Smoke and black powder: the Blue and the Gray mix it up
The sounds and smoke of muskets, cannonade and other weapons used in the Civil War will be filling the air this weekend at an encampment where the Escondida Bridge crosses the Rio Grande.
Re-enactors will turn the clock back to the 1860s as Confederate soldiers attack New Mexico volunteers in the 16th annual Battle for Socorro. The event commemorates New Mexico’s early involvement in the war between the states — a brief but important period of the Confederate Army’s attempt to control the Southwest.
“This year marks the 152nd anniversary of the taking of Socorro and the Battle of Valverde,” Civil Was enthusiast Charles Mandeville said.”We have people coming in from El Paso, Las Cruces, Albuquerque and Alamogordo, and possibly from Arizona and Colorado.”
On Feb. 16, 1862, the Confederate 5th Regiment of Texas Mounted Volunteers formed a battle line, heading for Fort Craig, which was garrisoned eight years before to protect settlers and homesteaders from Apache raids. The Union army’s Col. Edward Canby stationed a battery of guns and howitzers outside south-facing walls of Fort Craig. The Confederates then called off the attack and withdrew.
Three days later, the Confederates, under the command of Gen. Henry Hopkins Sibley, moved north to control the ford on the Rio Grande at Valverde, driving the Union soldiers back to Fort Craig to meet them.
The next day, Feb. 21, 1862, the two armies clashed near the river. The Battle of Valverde ended in a tactical victory for the Confederacy, but failed to capture Fort Craig.

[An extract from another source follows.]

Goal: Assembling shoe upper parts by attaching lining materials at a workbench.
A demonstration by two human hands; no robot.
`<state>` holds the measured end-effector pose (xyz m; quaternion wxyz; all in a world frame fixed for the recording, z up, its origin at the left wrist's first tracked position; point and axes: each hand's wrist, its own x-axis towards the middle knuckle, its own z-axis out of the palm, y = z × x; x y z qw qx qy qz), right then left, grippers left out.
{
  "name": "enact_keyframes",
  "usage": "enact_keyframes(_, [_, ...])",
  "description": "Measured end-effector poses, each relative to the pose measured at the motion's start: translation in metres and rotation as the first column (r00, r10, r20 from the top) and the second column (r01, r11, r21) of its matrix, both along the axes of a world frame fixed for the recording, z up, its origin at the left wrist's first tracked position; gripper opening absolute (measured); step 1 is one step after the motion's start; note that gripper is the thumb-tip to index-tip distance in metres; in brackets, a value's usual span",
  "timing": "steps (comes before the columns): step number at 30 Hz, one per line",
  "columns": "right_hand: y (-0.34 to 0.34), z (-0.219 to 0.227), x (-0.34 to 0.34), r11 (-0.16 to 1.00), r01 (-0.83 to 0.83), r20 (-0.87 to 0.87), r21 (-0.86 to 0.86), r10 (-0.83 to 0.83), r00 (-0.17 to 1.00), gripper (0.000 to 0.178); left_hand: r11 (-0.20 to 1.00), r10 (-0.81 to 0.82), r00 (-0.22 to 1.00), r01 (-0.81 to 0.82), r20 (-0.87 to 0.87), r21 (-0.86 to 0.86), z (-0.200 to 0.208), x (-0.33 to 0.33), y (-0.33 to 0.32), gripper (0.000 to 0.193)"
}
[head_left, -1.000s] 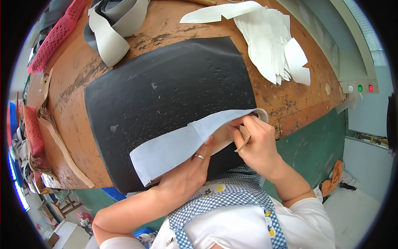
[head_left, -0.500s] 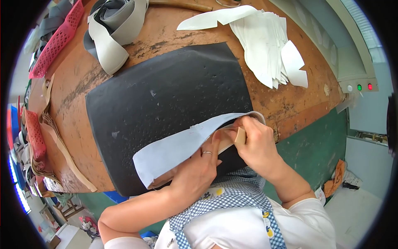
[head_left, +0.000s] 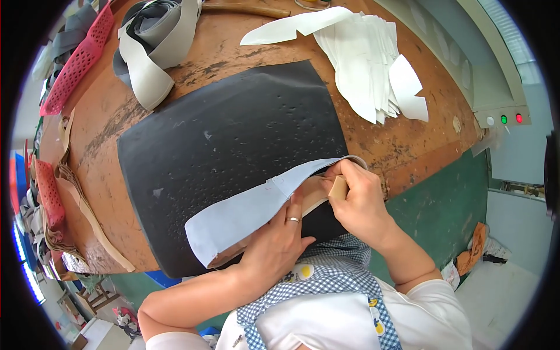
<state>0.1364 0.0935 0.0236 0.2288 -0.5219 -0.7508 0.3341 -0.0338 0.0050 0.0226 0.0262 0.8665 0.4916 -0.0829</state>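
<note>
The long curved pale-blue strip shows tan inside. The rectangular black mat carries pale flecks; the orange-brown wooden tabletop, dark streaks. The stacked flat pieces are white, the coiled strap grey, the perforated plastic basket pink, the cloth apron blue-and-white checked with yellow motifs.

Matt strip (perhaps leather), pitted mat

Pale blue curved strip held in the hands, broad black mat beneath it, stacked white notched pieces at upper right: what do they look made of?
Pale blue curved strip: perhaps leather or coated fabric; matte, bending smoothly.
Broad black mat: probably rubber; dull sheen, small pits.
Stacked white notched pieces: thin, smooth sheets with crisp edges; paper or synthetic, can't tell which.
</note>
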Motion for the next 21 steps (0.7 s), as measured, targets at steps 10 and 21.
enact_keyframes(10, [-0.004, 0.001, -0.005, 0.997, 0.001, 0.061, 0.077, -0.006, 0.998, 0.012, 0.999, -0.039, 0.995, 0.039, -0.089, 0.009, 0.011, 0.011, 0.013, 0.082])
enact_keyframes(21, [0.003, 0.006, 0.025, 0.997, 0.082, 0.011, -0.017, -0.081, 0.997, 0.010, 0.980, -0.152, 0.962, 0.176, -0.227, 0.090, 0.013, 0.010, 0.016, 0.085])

Two days later, the Confederates broke camp and easily captured Socorro. The capture of Albuquerque and Santa Fe followed.
After losing a battle at Glorieta Pass, southeast of Santa Fe, Sibley decided to take his Confederate troops back to Texas on a roundabout route. Worn out and short on supplies and ammunition, Sibley’s army veered west at Ladron and then south, passing between the Magdalena and San Mateo mountain ranges in order to avoid getting too close to Fort Craig. “They weren’t in any shape for another battle and needed to stay out of sight of the Union Army,” Mandeville said.
Confederate uniform buttons and other artifacts have been discovered along that route, specifically in Pueblo Springs, north of Magdalena.
Mandeville said he hopes the annual event attracts more interest in Socorro’s diverse history.
“One of our goals is to try to expand their living history, beyond the Civil War re-enactment,” Mandeville said. “There’s a period fashion show, a ladies tea and a fandango at the opera house.”
He said many local families are descendants of those who fought the Rebels as part of the New Mexico militia.
“Both the city and county have a unique place in Civil War history,” Mandeville said. “The retreat of the Texas Volunteers stopped the Confederacy from taking the Southwest — from New Mexico, the gold fields of Colorado and all the way to the California coast. It could have happened if not for their losses suffered at Valverde and their retreat after the Battle of Glorieta Pass.”
Volunteers spent last weekend preparing the battlefield area and the redoubt at Escondida Bridge.
The wooded area east of the battlefield was cleared, giving re-enactors more options, especially with cannon fire and cavalry charges.
“It’s all about tactics,” Mandeville said of the two battles scheduled. “The two commanders are going to do their own scenarios. They dream up all sorts of things, and it promises to be very exciting. Neither side will know what the other will do.”
The encampment on the north side of the bridge opens late Friday afternoon; the battles are scheduled on Saturday and Sunday.